▶ REQUIRED ACTION
From the entries below, output the line with "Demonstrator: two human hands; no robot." and each following line up to and including the line with "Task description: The", exactly as written.

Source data
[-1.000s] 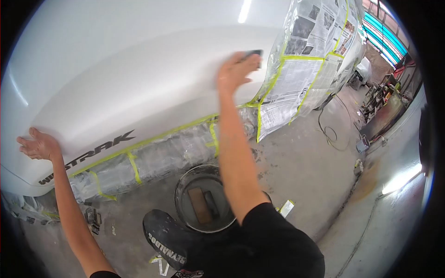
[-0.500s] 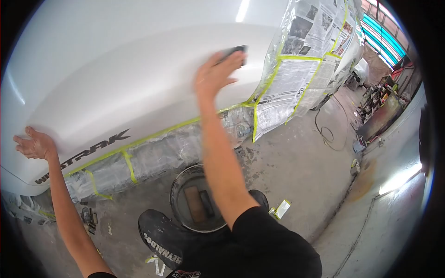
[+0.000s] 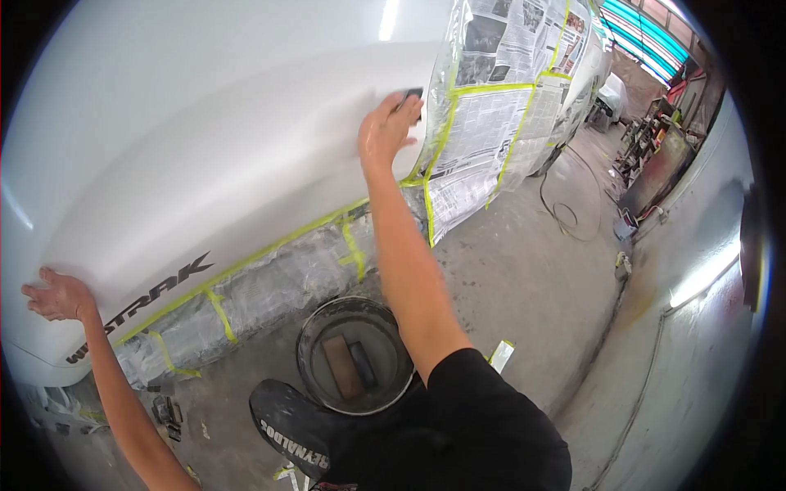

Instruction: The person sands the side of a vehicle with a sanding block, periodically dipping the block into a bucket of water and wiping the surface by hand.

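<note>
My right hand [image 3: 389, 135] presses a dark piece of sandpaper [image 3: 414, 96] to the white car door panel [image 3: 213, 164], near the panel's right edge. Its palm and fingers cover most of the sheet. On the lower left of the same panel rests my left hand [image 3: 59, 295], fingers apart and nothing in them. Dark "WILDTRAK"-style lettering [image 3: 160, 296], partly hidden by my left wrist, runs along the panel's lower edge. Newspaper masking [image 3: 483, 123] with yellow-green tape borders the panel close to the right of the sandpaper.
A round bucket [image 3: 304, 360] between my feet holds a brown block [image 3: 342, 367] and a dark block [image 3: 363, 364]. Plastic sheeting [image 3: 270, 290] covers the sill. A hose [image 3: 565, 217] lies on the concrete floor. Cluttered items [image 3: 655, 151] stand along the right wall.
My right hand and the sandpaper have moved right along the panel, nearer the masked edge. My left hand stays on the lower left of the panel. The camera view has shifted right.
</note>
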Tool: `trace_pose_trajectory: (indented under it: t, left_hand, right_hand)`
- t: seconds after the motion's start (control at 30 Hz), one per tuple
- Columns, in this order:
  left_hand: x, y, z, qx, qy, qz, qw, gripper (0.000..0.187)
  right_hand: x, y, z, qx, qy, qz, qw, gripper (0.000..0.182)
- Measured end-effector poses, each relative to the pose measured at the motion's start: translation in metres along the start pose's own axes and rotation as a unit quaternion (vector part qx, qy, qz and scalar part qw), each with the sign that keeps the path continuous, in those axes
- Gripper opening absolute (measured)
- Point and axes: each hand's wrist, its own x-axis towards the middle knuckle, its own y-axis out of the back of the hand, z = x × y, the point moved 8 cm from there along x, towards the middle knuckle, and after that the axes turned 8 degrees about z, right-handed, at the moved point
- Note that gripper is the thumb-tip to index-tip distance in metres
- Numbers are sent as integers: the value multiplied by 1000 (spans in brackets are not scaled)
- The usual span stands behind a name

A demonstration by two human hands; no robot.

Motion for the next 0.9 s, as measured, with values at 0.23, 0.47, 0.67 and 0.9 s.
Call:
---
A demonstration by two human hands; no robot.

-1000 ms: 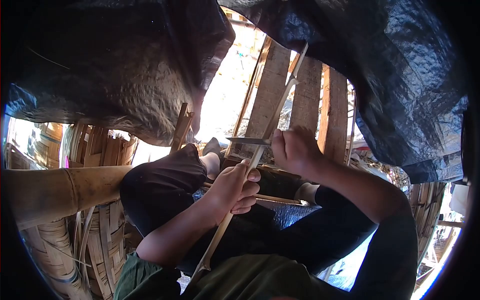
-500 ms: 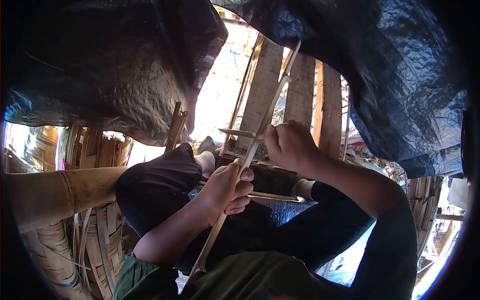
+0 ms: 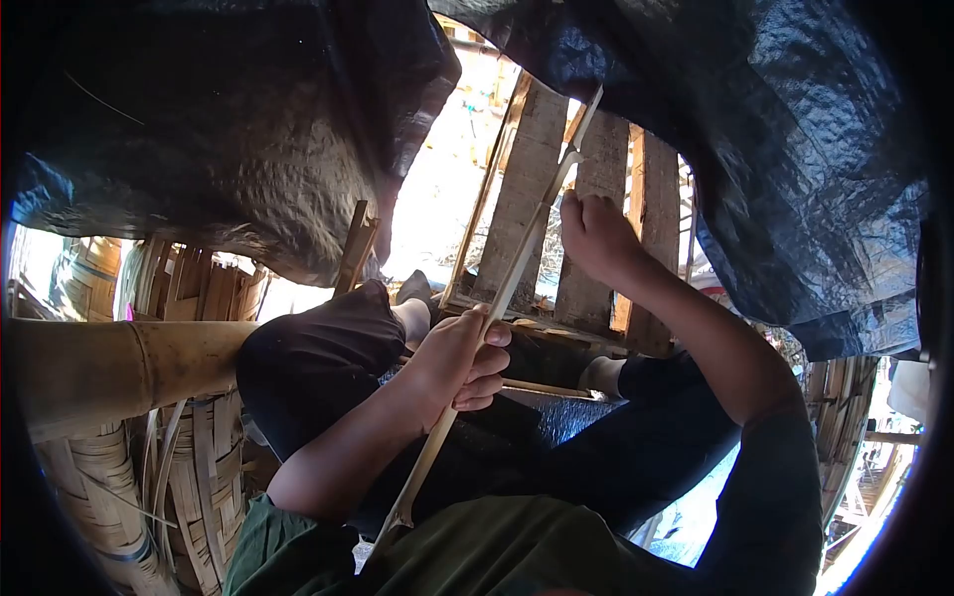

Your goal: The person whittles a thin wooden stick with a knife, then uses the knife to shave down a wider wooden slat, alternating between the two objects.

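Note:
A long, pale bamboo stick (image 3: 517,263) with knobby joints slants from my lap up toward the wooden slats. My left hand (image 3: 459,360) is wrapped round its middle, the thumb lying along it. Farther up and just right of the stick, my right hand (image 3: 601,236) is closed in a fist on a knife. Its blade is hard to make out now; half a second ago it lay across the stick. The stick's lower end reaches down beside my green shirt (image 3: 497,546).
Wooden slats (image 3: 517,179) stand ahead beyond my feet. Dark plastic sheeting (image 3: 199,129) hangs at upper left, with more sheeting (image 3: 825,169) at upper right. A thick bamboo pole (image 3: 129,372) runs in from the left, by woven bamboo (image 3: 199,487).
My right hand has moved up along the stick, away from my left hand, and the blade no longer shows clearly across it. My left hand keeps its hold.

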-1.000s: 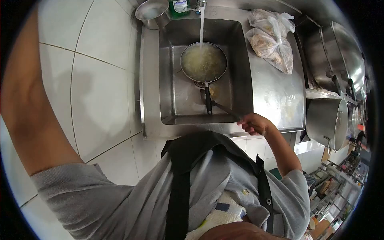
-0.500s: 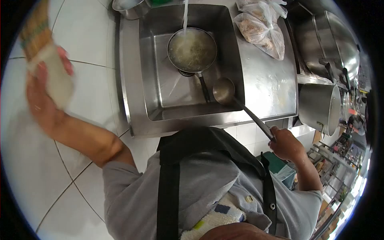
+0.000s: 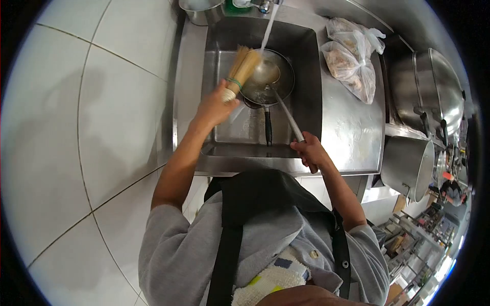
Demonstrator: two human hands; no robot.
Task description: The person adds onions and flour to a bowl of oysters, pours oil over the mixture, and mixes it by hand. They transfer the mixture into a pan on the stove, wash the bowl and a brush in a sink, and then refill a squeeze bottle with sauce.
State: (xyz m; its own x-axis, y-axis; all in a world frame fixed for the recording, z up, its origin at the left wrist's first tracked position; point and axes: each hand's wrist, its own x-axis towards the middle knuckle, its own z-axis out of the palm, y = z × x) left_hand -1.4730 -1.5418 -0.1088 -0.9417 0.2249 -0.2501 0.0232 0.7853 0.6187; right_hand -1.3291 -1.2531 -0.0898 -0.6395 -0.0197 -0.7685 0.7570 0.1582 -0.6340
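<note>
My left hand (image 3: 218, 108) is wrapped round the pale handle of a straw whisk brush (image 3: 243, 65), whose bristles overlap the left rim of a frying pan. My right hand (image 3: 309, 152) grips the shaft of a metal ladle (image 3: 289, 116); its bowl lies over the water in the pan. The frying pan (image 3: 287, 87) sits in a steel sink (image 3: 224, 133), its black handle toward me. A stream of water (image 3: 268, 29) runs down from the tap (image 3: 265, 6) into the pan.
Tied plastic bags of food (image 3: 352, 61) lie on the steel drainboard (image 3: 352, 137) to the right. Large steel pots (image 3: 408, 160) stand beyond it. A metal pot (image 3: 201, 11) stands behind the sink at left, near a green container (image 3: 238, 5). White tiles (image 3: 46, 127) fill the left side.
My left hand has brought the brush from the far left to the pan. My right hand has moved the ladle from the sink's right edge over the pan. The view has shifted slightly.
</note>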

▶ OUTPUT OF THE EXERCISE
Demonstrator: two human hands; no robot.
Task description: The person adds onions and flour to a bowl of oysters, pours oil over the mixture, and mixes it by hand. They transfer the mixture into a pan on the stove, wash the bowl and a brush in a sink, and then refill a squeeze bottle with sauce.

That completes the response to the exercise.